*TASK*: The whole listing, except its pictures, is to be repeated exactly.

*DATA BLOCK*:
*** Block opens ***
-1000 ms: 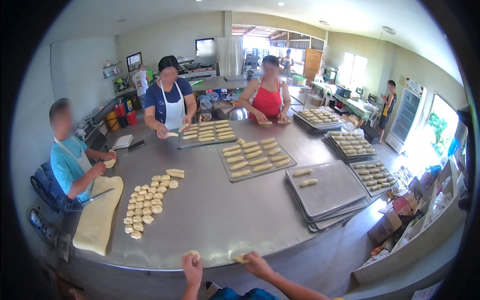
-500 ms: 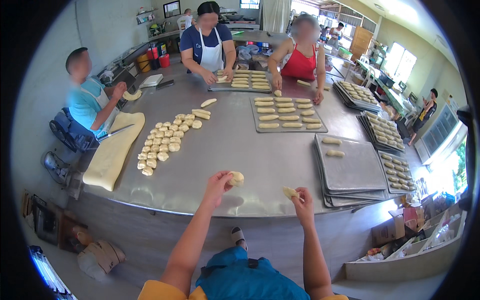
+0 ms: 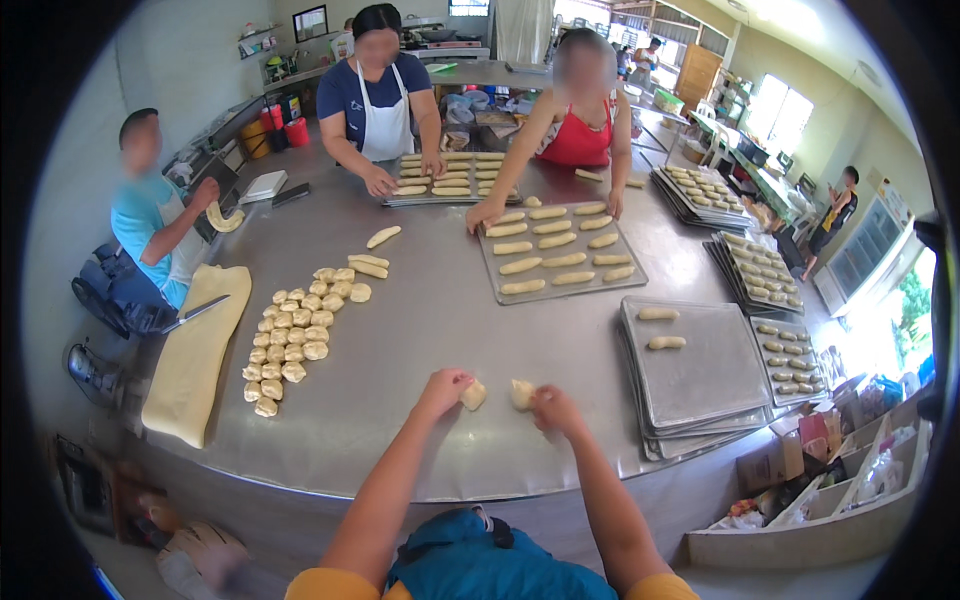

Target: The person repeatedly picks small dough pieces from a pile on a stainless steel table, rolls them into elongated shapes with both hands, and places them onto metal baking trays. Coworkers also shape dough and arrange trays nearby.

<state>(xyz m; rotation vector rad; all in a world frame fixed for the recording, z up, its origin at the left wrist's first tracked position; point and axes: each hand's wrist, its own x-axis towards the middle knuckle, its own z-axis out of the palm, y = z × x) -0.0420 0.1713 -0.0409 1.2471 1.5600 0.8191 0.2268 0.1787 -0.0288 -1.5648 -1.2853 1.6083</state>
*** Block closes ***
*ANSWER BOX*:
-1000 ms: 
-500 ms: 
+0 ms: 

Target: The person repeatedly picks small dough pieces from a pile on a stainless steel table, rolls them into elongated shapes with both hands, and places them onto metal baking trays. Coworkers also shape dough and arrange trays nearby.

<state>(xyz m; rotation vector rad; all in a world frame fixed for the recording, z up, its origin at the left wrist's first tracked position; point and axes: each hand's wrist, its own x-axis towards the middle knuckle, its own z-axis out of the palm, y = z × x) -0.0420 0.1713 -0.0409 1.2471 1.5600 0.8191 0.2268 0.1787 -0.0288 -1.5648 -1.2853 1.6083</state>

The answer has been fully stated.